■ **Your assignment**
Your job is to return every line in the data holding the string "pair".

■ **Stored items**
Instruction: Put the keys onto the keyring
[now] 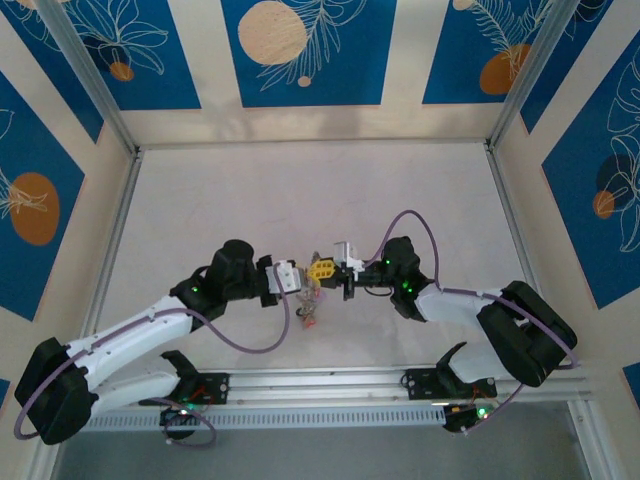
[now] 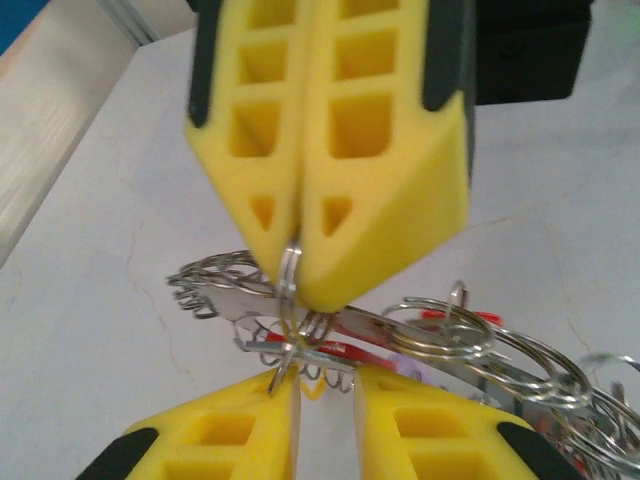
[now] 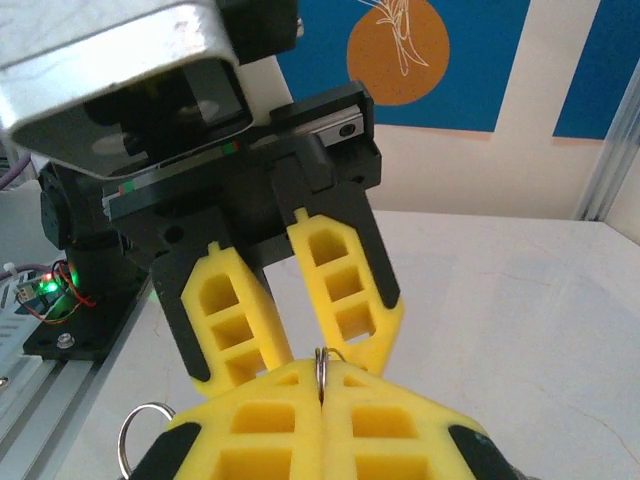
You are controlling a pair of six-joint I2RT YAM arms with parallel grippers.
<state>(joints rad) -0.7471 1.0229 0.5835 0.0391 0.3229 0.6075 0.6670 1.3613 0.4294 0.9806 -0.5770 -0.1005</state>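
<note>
Our right gripper (image 3: 321,372) is pinched tight on a small ring (image 2: 290,285), which runs down to the flat grey keyring (image 2: 400,328) right at its tips. Our left gripper (image 2: 325,378) faces it tip to tip, fingers narrowly parted, with the keyring just off them; we cannot tell if they touch. Red-tagged keys (image 1: 309,317) dangle beneath both grippers, over the desk (image 1: 300,190) near the middle of its near edge.

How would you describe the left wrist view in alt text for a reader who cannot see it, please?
The right gripper, yellow-fingered and shut, reaches in from the top and pinches a thin metal ring at the keyring, a tangle of rings with red tags over a white table. The left gripper frames the bottom edge, fingers slightly apart.
</note>
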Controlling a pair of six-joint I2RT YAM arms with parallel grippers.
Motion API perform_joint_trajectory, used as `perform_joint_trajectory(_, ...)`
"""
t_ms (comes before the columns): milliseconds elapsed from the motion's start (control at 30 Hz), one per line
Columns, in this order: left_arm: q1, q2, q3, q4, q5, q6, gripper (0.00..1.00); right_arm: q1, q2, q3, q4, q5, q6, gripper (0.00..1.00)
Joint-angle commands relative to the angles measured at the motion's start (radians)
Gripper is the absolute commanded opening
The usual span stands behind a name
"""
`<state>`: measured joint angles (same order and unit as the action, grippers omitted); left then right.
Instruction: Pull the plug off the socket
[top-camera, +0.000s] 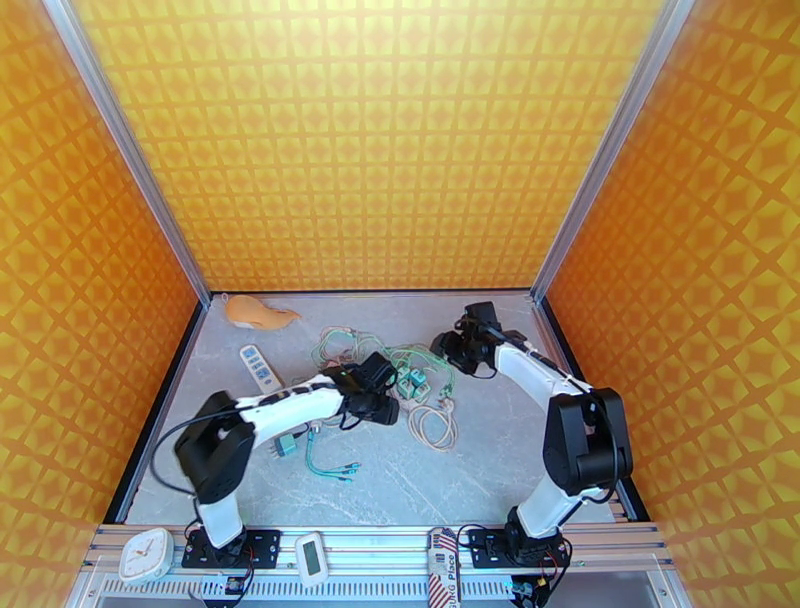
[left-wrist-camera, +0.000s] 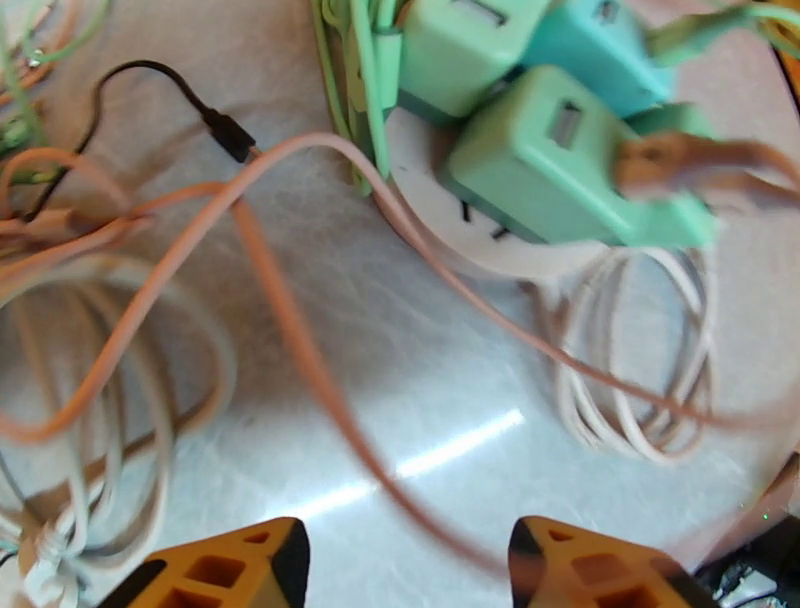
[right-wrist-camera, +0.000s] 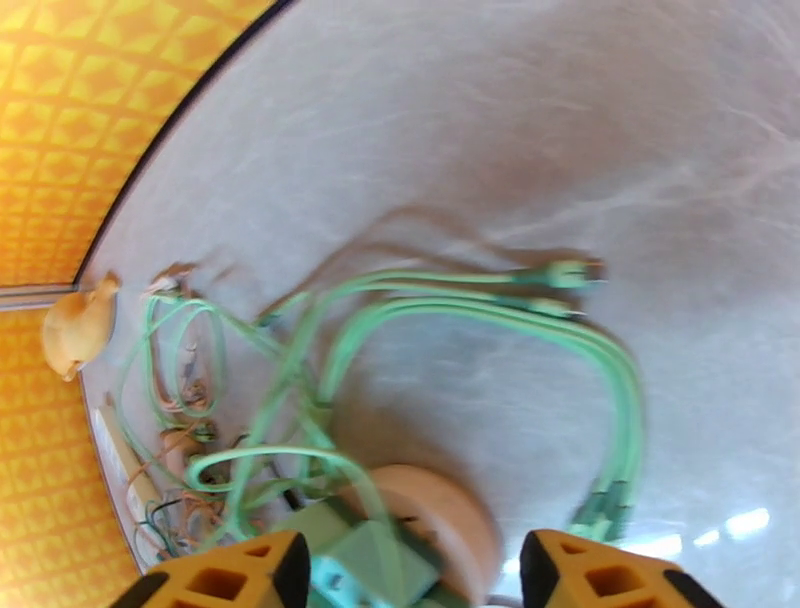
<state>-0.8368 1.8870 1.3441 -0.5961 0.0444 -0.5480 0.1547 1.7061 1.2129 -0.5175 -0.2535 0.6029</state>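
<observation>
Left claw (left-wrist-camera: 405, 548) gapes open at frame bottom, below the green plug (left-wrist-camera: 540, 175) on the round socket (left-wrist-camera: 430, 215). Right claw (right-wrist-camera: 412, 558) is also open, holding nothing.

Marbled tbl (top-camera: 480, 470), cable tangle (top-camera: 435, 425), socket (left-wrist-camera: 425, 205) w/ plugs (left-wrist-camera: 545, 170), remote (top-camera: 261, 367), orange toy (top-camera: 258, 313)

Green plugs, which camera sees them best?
The left wrist view: the green plugs look big and close, stuck in the round white socket. The top external view shows the plugs tiny and far away. The right wrist view shows the plugs blurry at its bottom edge.
</observation>
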Motion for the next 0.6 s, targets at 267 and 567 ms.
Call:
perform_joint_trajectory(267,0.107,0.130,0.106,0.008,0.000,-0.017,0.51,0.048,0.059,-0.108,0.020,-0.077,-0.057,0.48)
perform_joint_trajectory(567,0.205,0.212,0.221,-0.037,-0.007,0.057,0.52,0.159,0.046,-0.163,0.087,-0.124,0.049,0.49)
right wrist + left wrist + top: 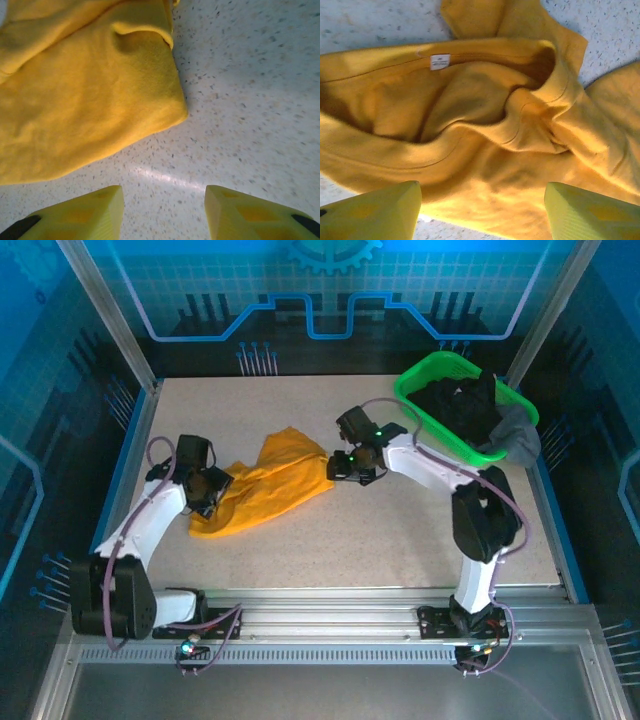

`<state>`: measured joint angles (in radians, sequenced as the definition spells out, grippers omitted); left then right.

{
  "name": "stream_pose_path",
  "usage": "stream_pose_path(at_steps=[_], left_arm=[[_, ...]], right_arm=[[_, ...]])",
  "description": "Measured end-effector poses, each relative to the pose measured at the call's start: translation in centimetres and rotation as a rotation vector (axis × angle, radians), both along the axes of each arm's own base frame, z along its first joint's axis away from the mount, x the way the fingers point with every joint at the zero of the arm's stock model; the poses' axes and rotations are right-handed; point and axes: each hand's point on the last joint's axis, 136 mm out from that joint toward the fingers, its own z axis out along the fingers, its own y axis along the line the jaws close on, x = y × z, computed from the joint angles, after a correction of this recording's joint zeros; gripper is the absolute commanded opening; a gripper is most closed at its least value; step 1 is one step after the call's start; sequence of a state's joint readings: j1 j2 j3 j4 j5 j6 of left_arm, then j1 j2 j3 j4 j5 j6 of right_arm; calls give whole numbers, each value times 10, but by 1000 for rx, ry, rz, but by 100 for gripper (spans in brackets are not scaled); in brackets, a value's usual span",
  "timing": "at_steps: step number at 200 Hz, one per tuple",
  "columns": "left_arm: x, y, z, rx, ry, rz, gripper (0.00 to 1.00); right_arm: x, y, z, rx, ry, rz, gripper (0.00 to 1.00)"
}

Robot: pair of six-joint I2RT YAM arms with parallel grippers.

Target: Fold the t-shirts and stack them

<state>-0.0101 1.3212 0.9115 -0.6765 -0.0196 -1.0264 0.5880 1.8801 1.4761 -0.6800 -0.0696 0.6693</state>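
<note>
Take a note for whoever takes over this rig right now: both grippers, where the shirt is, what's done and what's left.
The left gripper is open and empty, over the collar end of the t-shirt.
The right gripper is open and empty, over bare table beside the shirt's right edge.
The t-shirt lies crumpled mid-table, unfolded.
The green basket, far right, holds dark clothes.
Done: nothing folded or stacked.
Left: flatten, fold, stack.

Arms [145,525]: white shells, black joints, purplish cables [152,450] looping off. Green lights [378,432] on the right wrist. Left gripper [481,189] and right gripper [164,191]: chunky yellow wedge fingers [375,212].
</note>
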Motion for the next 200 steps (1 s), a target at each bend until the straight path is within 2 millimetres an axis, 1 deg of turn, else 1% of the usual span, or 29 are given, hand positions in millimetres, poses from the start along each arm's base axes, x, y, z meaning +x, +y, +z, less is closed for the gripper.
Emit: stream_pose_path(at_steps=[10, 24, 53, 66, 81, 102, 122, 135, 144, 147, 161, 166, 181, 200], left_arm=[[10, -2, -3, -18, 10, 18, 59], [24, -3, -7, -38, 21, 44, 57], [43, -4, -14, -74, 42, 133, 58], [51, -3, -18, -92, 51, 184, 58], [61, -3, -22, -115, 65, 243, 58], [77, -5, -32, -154, 81, 325, 58], [85, -7, -42, -178, 105, 378, 57], [89, -9, -48, -189, 126, 398, 51], [91, -11, -53, -198, 139, 410, 43], [91, -12, -54, -198, 143, 406, 38], [89, -16, -62, -207, 169, 411, 8], [88, -17, -64, -209, 176, 410, 0], [87, -19, -64, -210, 180, 402, 0], [85, -20, -60, -205, 172, 379, 0]], right_arm=[[7, 5, -7, 11, 20, -2, 48], [20, 11, -9, 33, 28, -10, 48], [51, 21, 2, 87, 3, -32, 47], [59, 23, 7, 104, -7, -40, 47], [64, 23, 9, 116, -10, -45, 47], [63, 24, 9, 121, -3, -46, 47], [62, 25, 8, 124, 2, -44, 47], [63, 25, 7, 124, 4, -45, 47], [63, 24, 7, 123, 5, -47, 47], [63, 24, 6, 123, 7, -49, 47], [63, 22, 5, 123, 13, -55, 47], [64, 20, 5, 123, 14, -60, 47], [67, 16, 4, 123, 17, -71, 47], [71, 9, 0, 122, 29, -87, 47]])
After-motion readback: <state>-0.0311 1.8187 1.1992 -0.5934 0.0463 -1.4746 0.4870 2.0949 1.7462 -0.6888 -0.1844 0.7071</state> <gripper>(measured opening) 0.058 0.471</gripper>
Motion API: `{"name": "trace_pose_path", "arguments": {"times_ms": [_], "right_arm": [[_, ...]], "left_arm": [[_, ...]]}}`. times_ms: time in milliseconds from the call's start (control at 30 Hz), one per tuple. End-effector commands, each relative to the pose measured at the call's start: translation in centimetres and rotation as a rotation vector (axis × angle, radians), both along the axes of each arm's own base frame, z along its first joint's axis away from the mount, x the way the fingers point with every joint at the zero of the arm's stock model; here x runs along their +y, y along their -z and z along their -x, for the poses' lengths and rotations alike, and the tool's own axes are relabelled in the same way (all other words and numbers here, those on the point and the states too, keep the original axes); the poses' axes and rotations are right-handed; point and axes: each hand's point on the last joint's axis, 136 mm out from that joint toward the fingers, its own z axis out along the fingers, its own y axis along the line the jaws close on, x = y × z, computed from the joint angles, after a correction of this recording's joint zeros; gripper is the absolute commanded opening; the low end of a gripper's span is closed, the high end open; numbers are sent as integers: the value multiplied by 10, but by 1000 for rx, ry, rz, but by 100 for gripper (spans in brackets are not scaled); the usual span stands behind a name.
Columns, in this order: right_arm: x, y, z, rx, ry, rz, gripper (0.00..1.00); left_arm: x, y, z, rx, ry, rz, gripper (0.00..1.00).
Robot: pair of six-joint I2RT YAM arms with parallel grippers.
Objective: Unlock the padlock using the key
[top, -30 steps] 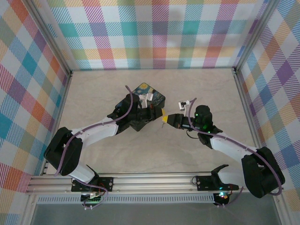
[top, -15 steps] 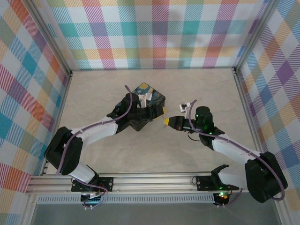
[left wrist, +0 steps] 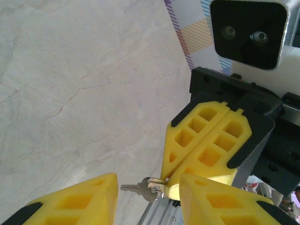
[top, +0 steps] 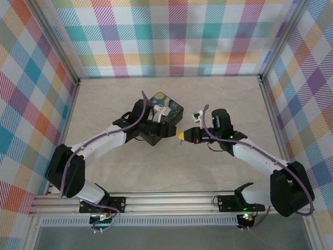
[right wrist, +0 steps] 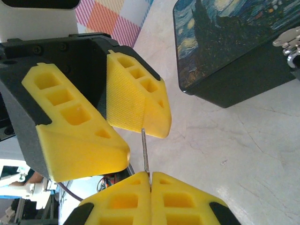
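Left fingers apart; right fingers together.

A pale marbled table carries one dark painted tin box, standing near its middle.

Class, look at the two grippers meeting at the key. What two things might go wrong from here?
1. The right gripper pinches the key by its very fingertips while the left gripper stands open around the blade. Letting go before the left one closes would likely drop the key onto the table.
2. The left fingers sit unevenly about the thin blade, so closing may twist the key askew.
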Motion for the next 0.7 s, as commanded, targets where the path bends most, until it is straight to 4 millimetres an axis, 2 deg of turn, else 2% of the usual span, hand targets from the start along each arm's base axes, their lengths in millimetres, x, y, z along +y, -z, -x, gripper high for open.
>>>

■ **Answer section**
You are controlling a pair of six-joint I2RT YAM arms with parallel grippers.
Controlling a pair of six-joint I2RT YAM arms with parallel grippers.
Robot: pair of six-joint I2RT YAM arms with parallel grippers.
Robot: pair of six-joint I2RT YAM arms with parallel grippers.

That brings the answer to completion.